* _Directions_: Each line of the material below is to be given again exactly.
* * *
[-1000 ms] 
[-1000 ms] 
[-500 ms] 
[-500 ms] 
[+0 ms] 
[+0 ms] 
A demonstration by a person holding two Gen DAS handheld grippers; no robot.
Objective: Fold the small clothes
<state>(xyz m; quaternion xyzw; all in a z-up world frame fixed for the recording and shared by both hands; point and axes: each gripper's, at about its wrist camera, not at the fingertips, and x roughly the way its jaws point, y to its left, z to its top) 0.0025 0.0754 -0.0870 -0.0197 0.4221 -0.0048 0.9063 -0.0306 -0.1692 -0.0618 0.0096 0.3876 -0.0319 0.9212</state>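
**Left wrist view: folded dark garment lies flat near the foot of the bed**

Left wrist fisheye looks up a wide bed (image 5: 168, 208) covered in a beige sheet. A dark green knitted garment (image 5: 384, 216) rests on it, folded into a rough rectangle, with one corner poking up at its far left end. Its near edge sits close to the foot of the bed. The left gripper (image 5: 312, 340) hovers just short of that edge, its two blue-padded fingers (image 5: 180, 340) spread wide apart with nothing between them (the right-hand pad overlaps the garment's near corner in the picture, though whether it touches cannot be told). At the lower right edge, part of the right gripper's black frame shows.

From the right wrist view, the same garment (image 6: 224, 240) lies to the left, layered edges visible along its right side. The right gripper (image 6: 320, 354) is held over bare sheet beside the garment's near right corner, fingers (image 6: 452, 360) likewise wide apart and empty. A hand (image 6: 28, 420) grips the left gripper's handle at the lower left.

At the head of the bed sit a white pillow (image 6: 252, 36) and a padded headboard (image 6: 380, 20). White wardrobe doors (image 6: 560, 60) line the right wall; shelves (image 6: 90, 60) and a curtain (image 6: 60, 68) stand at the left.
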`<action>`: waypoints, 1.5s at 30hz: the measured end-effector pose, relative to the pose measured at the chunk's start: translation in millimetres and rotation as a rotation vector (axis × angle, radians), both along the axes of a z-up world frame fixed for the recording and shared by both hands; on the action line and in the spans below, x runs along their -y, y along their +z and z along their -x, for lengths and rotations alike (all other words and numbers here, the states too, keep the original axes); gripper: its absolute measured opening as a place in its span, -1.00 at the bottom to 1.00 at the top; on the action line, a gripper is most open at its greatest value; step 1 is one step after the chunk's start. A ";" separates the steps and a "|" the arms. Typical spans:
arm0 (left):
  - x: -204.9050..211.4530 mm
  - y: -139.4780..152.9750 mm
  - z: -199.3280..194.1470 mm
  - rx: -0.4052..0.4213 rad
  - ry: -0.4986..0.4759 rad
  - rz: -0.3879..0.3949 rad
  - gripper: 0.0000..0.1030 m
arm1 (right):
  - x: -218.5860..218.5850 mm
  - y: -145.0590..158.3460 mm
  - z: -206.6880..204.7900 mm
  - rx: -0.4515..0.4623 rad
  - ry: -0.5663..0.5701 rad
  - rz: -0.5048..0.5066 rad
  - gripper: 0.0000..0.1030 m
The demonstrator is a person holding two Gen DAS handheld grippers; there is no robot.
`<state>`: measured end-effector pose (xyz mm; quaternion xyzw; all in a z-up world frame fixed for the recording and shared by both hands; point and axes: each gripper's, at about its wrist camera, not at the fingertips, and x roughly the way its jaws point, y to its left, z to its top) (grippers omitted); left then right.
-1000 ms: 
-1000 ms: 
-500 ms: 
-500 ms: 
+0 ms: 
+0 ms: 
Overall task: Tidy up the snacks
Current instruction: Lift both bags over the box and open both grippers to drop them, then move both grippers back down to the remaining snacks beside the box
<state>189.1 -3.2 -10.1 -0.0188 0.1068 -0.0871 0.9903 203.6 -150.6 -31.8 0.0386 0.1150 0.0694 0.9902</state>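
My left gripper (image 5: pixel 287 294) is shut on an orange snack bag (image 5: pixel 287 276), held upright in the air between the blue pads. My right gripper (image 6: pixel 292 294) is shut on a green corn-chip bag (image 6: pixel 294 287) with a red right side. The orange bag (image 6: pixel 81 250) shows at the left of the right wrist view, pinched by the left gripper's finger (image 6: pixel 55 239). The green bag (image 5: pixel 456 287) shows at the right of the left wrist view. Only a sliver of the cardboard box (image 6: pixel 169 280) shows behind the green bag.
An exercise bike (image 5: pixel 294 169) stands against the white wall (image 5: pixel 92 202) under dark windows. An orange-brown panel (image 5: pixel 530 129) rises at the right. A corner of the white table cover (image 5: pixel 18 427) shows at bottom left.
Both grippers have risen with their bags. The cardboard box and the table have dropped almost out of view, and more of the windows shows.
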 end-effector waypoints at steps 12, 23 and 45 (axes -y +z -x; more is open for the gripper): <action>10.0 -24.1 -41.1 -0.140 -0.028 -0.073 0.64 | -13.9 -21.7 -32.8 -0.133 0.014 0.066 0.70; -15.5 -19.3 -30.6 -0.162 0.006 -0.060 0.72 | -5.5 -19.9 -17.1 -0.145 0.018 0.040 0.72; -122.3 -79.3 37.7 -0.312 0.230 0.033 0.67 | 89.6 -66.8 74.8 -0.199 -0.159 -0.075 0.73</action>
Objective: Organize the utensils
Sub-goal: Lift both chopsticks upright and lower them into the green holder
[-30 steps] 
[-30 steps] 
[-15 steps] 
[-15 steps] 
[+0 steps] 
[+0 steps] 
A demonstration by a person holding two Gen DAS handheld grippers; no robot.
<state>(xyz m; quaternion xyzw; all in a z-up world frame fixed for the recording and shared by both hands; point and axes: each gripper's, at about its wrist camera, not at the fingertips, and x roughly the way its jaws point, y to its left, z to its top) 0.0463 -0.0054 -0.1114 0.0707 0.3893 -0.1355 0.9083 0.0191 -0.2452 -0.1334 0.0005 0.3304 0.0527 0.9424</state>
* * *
* _Result of the exercise_:
[-1000 ms] 
[-1000 ms] 
[-500 ms] 
[-500 ms] 
[+0 ms] 
[+0 ms] 
A demonstration by a person holding two Gen DAS handheld grippers; no robot.
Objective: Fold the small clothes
<state>(xyz m; quaternion xyzw; all in a z-up world frame fixed for the recording and shared by both hands; point and axes: each gripper's, at about its wrist camera, not at the fingertips, and x roughly the way its jaws point, y to its left, z to its top) 0.0025 0.0754 -0.0870 -0.0197 0.4221 -0.0048 0.9063 -0.0306 -0.1692 -0.0618 0.0096 0.3876 -0.0319 0.9212</state>
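**Left wrist view: folded dark garment lies flat near the foot of the bed**

Left wrist fisheye looks up a wide bed (image 5: 168, 208) covered in a beige sheet. A dark green knitted garment (image 5: 384, 216) rests on it, folded into a rough rectangle, with one corner poking up at its far left end. Its near edge sits close to the foot of the bed. The left gripper (image 5: 312, 340) hovers just short of that edge, its two blue-padded fingers (image 5: 180, 340) spread wide apart with nothing between them (the right-hand pad overlaps the garment's near corner in the picture, though whether it touches cannot be told). At the lower right edge, part of the right gripper's black frame shows.

From the right wrist view, the same garment (image 6: 224, 240) lies to the left, layered edges visible along its right side. The right gripper (image 6: 320, 354) is held over bare sheet beside the garment's near right corner, fingers (image 6: 452, 360) likewise wide apart and empty. A hand (image 6: 28, 420) grips the left gripper's handle at the lower left.

At the head of the bed sit a white pillow (image 6: 252, 36) and a padded headboard (image 6: 380, 20). White wardrobe doors (image 6: 560, 60) line the right wall; shelves (image 6: 90, 60) and a curtain (image 6: 60, 68) stand at the left.
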`<action>`: waypoints, 1.5s at 30hz: the measured end-effector pose, relative to the pose measured at the chunk's start: translation in millimetres and rotation as a rotation vector (axis × angle, radians), both along the axes of a z-up world frame fixed for the recording and shared by both hands; on the action line and in the spans below, x runs along their -y, y along their +z and z along their -x, for lengths and rotations alike (all other words and numbers here, the states too, keep the original axes); gripper: its absolute measured opening as a place in its span, -1.00 at the bottom to 1.00 at the top; on the action line, a gripper is most open at its greatest value; step 1 is one step after the chunk's start. A ";" separates the steps and a "|" the arms. Typical spans:
arm0 (left):
  - x: -204.9050..211.4530 mm
  - y: -139.4780..152.9750 mm
  - z: -199.3280..194.1470 mm
  - rx: -0.4052..0.4213 rad
  - ry: -0.4986..0.4759 rad
  - rz: -0.3879..0.3949 rad
  - gripper: 0.0000..0.1030 m
arm1 (right):
  - x: -218.5860..218.5850 mm
  - y: -145.0590..158.3460 mm
  - z: -206.6880..204.7900 mm
  - rx: -0.4515..0.4623 rad
  - ry: -0.5663..0.5701 rad
  - rz: -0.5048..0.5066 rad
  - gripper: 0.0000..0.1030 m
The demonstrator is a person holding two Gen DAS handheld grippers; there is no robot.
`<state>`: measured end-effector pose (xyz mm; quaternion xyzw; all in a z-up world frame fixed for the recording and shared by both hands; point and axes: each gripper's, at about its wrist camera, not at the fingertips, and x roughly the way its jaws point, y to its left, z to its top) (grippers omitted); left then right.
-1000 ms: 
-1000 ms: 
-500 ms: 
-500 ms: 
+0 ms: 
+0 ms: 
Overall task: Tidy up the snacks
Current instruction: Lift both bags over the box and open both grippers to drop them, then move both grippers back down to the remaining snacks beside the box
<state>189.1 -3.2 -10.1 -0.0188 0.1068 -0.0871 0.9903 203.6 -150.6 -31.8 0.0386 0.1150 0.0694 0.9902</state>
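My left gripper (image 5: pixel 287 294) is shut on an orange snack bag (image 5: pixel 287 276), held upright in the air between the blue pads. My right gripper (image 6: pixel 292 294) is shut on a green corn-chip bag (image 6: pixel 294 287) with a red right side. The orange bag (image 6: pixel 81 250) shows at the left of the right wrist view, pinched by the left gripper's finger (image 6: pixel 55 239). The green bag (image 5: pixel 456 287) shows at the right of the left wrist view. Only a sliver of the cardboard box (image 6: pixel 169 280) shows behind the green bag.
An exercise bike (image 5: pixel 294 169) stands against the white wall (image 5: pixel 92 202) under dark windows. An orange-brown panel (image 5: pixel 530 129) rises at the right. A corner of the white table cover (image 5: pixel 18 427) shows at bottom left.
Both grippers have risen with their bags. The cardboard box and the table have dropped almost out of view, and more of the windows shows.
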 end-effector waypoints at steps 12, 23 and 45 (axes -y +z -x; more is open for the gripper): <action>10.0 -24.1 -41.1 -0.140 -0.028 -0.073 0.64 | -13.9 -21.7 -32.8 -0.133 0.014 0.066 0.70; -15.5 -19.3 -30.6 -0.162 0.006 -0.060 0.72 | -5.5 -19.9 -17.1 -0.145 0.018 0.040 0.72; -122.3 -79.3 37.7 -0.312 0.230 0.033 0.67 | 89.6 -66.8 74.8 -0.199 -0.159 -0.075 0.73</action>
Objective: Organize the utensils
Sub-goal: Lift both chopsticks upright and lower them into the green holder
[-30 steps] 
[-30 steps] 
[-15 steps] 
[-15 steps] 
[+0 steps] 
[+0 steps] 
A demonstration by a person holding two Gen DAS handheld grippers; no robot.
<state>(xyz m; quaternion xyzw; all in a z-up world frame fixed for the recording and shared by both hands; point and axes: each gripper's, at about its wrist camera, not at the fingertips, and x roughly the way its jaws point, y to its left, z to its top) 0.0463 -0.0054 -0.1114 0.0707 0.3893 -0.1355 0.9083 0.0191 -0.2452 -0.1334 0.0005 0.3304 0.0527 0.9424</state>

This output is complete, so the exercise is closed.